**Exercise:**
The listing is to be reproduced in full, with no character altered.

**Data below:**
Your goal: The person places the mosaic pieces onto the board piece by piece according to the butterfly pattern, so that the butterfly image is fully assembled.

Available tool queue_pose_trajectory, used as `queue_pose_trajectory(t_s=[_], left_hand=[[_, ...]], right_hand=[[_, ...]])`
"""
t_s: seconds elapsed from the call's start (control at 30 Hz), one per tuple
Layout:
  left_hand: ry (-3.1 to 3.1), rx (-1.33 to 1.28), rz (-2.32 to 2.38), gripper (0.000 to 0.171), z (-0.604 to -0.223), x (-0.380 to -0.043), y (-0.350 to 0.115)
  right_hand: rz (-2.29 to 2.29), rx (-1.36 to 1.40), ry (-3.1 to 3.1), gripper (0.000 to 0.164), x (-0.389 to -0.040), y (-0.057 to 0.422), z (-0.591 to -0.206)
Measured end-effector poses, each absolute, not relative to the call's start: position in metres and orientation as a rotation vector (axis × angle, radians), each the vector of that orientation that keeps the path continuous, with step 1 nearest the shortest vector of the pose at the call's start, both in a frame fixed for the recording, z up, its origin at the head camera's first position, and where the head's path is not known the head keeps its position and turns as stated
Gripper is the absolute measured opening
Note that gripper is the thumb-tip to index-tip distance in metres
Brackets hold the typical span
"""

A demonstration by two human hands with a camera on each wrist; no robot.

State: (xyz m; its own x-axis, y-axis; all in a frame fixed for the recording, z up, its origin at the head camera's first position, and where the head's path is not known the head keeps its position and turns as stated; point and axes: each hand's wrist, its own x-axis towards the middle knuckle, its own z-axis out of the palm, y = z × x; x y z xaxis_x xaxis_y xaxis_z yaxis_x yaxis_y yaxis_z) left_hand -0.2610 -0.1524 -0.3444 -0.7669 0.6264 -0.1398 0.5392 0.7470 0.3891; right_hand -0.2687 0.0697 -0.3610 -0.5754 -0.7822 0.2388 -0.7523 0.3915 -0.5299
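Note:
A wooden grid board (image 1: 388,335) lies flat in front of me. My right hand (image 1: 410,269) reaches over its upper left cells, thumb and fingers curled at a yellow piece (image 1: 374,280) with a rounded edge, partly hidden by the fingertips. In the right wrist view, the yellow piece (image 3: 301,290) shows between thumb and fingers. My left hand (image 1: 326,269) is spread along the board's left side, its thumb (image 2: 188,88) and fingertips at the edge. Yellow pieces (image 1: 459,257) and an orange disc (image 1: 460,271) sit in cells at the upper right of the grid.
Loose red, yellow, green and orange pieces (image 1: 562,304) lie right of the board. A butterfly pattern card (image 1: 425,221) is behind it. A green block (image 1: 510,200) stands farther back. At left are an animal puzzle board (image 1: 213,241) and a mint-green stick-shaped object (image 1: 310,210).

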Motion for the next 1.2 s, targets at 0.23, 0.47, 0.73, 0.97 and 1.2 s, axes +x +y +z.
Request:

**Response to this exercise:**
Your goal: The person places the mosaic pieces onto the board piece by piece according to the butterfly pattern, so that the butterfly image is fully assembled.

Available tool queue_pose_trajectory, used as `queue_pose_trajectory(t_s=[_], left_hand=[[_, ...]], right_hand=[[_, ...]])`
"""
t_s: seconds elapsed from the call's start (control at 30 Hz), one per tuple
Layout:
  left_hand: ry (-3.1 to 3.1), rx (-1.33 to 1.28), rz (-2.32 to 2.38), gripper (0.000 to 0.171), z (-0.604 to -0.223), x (-0.380 to -0.043), y (-0.350 to 0.115)
  right_hand: rz (-2.29 to 2.29), rx (-1.36 to 1.40), ry (-3.1 to 3.1), gripper (0.000 to 0.164), x (-0.389 to -0.040), y (-0.057 to 0.422), z (-0.591 to -0.206)
Measured end-effector poses, each absolute, not relative to the call's start: position in metres and orientation as a rotation vector (axis × angle, radians), each the vector of that orientation that keeps the path continuous, with step 1 nearest the shortest vector of the pose at the call's start, both in a frame fixed for the recording, z up, its origin at the head camera's first position, and where the head's path is not known the head keeps its position and turns as stated
Gripper is the absolute measured opening
Note that gripper is the thumb-tip to index-tip distance in metres
Brackets hold the typical span
"""

A demonstration by two human hands with a camera on each wrist; no robot.

State: (xyz m; its own x-axis, y-axis; all in a frame fixed for the recording, z up, its origin at the head camera's first position, and where the head's path is not known the head keeps its position and turns as stated; point and axes: each hand's wrist, its own x-axis towards the middle knuckle, its own z-axis out of the palm, y = z × x; x y z xaxis_x xaxis_y xaxis_z yaxis_x yaxis_y yaxis_z) left_hand -0.2610 -0.1524 -0.3444 -0.7669 0.6264 -0.1398 0.5392 0.7470 0.3891; right_hand -0.2687 0.0697 -0.3610 -0.5754 -0.7822 0.2388 -0.7523 0.3915 -0.5299
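Note:
A wooden grid board (image 1: 388,335) lies flat in front of me. My right hand (image 1: 410,269) reaches over its upper left cells, thumb and fingers curled at a yellow piece (image 1: 374,280) with a rounded edge, partly hidden by the fingertips. In the right wrist view, the yellow piece (image 3: 301,290) shows between thumb and fingers. My left hand (image 1: 326,269) is spread along the board's left side, its thumb (image 2: 188,88) and fingertips at the edge. Yellow pieces (image 1: 459,257) and an orange disc (image 1: 460,271) sit in cells at the upper right of the grid.
Loose red, yellow, green and orange pieces (image 1: 562,304) lie right of the board. A butterfly pattern card (image 1: 425,221) is behind it. A green block (image 1: 510,200) stands farther back. At left are an animal puzzle board (image 1: 213,241) and a mint-green stick-shaped object (image 1: 310,210).
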
Motion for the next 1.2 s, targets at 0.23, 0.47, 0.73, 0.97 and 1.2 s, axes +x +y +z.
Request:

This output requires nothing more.